What Can Buyers Learn from the Chief Twit?
Tuesday 15th November 2022
Like many of us, I have been following the Elon Musk/ Twitter saga with interest over the last few months.
A few days before the deadline to complete the sale, Musk entered Twitter’s San Francisco HQ carrying a kitchen sink and tweeted “Entering Twitter HQ – let that sink in!”.
But aside from the fact that Elon is the height of wit, what can buyers take from this whole thing?
Be careful what you put in your heads of terms, and what you leave out.
You might recall that Elon originally tried to back out of the purchase and cited the fact that Twitter had refused to disclose the number of bot accounts currently on the platform. Twitter then brought a lawsuit against him arguing that he needed to go through with the sale as agreed or pay a $1 billion abort fee as the number of bots was not a condition placed on his offer.

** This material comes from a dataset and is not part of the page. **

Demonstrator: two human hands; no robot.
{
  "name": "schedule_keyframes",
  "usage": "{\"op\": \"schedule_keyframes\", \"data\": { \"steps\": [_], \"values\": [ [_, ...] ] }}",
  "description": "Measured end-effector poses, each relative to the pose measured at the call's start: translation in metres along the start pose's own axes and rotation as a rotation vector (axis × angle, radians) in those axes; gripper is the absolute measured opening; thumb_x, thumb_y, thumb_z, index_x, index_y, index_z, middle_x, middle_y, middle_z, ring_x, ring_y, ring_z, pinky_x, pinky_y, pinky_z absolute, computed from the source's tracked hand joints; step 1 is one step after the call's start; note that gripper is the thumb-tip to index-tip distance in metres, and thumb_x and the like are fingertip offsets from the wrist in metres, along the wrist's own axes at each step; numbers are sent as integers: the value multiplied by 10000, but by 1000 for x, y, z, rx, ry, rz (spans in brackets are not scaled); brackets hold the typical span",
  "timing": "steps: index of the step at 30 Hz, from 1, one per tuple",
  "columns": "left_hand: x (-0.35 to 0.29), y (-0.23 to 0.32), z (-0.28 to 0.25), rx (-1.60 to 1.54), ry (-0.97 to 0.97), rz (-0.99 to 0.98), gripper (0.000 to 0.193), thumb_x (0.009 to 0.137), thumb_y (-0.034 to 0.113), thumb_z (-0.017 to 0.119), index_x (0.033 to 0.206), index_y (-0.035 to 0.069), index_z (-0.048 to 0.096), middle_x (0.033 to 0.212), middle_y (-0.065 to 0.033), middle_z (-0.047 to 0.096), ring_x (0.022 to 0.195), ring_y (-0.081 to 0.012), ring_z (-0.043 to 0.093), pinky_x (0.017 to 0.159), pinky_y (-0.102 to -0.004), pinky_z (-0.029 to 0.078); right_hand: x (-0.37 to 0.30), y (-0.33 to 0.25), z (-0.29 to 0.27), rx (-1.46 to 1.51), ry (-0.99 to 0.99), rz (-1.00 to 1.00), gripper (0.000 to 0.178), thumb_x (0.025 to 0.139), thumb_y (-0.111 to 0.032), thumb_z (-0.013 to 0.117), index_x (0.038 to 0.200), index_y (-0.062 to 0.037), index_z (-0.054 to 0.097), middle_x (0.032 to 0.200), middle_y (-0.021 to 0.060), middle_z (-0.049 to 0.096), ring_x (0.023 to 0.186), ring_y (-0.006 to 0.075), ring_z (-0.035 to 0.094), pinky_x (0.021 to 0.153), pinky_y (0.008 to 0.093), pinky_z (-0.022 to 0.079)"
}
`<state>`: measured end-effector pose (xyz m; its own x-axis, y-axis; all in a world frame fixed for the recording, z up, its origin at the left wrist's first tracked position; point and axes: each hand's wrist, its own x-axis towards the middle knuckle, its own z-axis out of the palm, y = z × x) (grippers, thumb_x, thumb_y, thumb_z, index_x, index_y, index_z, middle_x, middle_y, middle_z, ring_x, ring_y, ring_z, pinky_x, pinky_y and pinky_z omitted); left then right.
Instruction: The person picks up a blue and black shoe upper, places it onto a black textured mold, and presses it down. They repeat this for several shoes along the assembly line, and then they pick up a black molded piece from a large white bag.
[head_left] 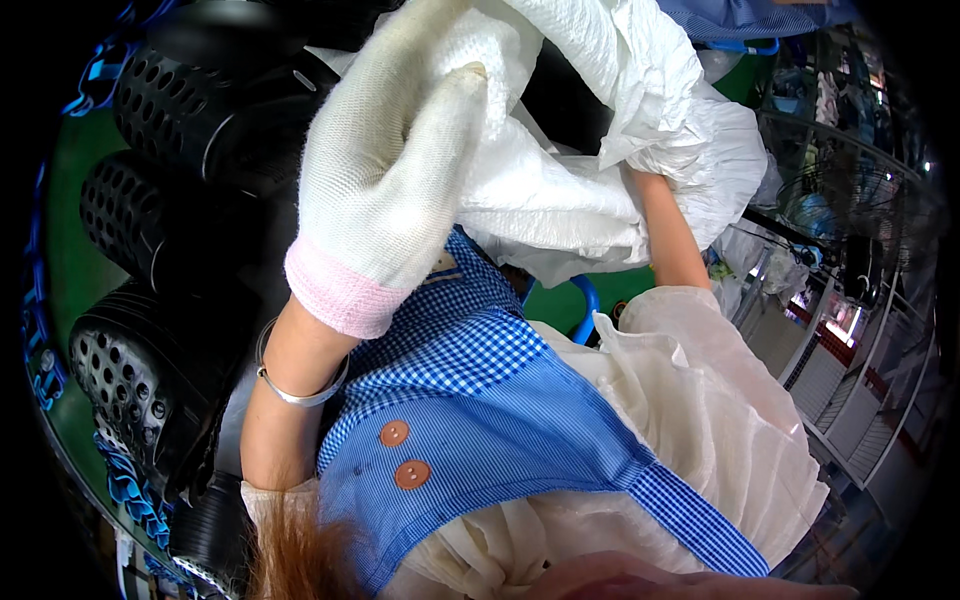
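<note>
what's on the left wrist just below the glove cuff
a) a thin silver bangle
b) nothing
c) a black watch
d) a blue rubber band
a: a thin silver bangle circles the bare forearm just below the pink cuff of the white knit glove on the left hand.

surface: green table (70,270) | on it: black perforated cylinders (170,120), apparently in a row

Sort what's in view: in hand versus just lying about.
In hand: white cloth, gripped by gloved left hand; right hand buried in its folds.

Lying about: black perforated parts, blue straps, fan.
</note>
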<state>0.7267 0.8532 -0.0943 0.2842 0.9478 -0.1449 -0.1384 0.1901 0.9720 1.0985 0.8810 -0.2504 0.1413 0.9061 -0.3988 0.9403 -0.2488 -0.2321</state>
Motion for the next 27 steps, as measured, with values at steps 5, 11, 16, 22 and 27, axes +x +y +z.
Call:
{"op": "schedule_keyframes", "data": {
  "steps": [5, 11, 16, 22, 27],
  "values": [
    [0, 6, -1, 2, -9, -32, 467, 946, 121, 522, 1366, -18, 373, 1212, -97, 542, 1060, -132, 538, 892, -256, 438, 0, -4, -5, 38, 11, -1, 386, 902, -253, 491, 1222, -37, 513, 1178, 133, 565, 1067, 266, 552, 925, 328, 437],
    [-6, -16, 2, 14, 94, 67, 436, 925, 130, 541, 1327, -8, 445, 1253, -148, 538, 1149, -195, 526, 965, -310, 426, -1, -8, -14, 96, 16, -13, 397, 904, -257, 491, 1233, -34, 500, 1192, 134, 554, 1082, 263, 543, 931, 328, 435],
    [-4, -32, -2, 189, 129, 211, 463, 880, 225, 481, 1301, 33, 493, 1222, -213, 568, 1132, -307, 565, 967, -360, 429, -13, -13, -18, 145, 19, -12, 407, 907, -260, 490, 1243, -32, 488, 1204, 135, 545, 1093, 259, 535, 935, 327, 432],
    [-2, -38, -5, 309, 153, 230, 466, 883, 258, 469, 1304, 59, 486, 1197, -235, 570, 1109, -353, 568, 945, -381, 444, -19, -16, -14, 185, 23, -10, 418, 909, -264, 489, 1255, -29, 475, 1218, 136, 534, 1108, 256, 526, 940, 326, 430],
    [1, -41, -8, 395, 162, 225, 478, 891, 274, 452, 1318, 59, 469, 1201, -235, 568, 1115, -352, 564, 948, -383, 443, -22, -18, -19, 235, 36, -4, 429, 911, -268, 489, 1265, -27, 463, 1231, 136, 525, 1120, 253, 519, 944, 326, 427]
  ]
}}
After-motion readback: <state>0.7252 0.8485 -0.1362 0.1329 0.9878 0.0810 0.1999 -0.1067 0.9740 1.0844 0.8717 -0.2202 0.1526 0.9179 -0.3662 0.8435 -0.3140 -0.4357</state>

If a buyer’s offer is being made based on certain assumptions or conditions, then these should be clearly set out in the heads of terms. Buyers should also be careful before signing up for any cost undertakings or abort fees and check the drafting carefully with a legal adviser. While heads are usually not legally binding, generally the reverse is true of a cost undertaking.
Due diligence is a must.
Elon agreed to waive any due diligence as part of the terms of the deal… no he really did, this is not a Twitter Blue parody.
Buyers should investigate businesses with proportionate legal, financial and commercial due diligence before completion. Once the sale completes, all issues with the business are legally the buyer’s to deal with so the diligence process is the chance to find any big problems, get sellers to rectify things before they exit or get contractual protections in place.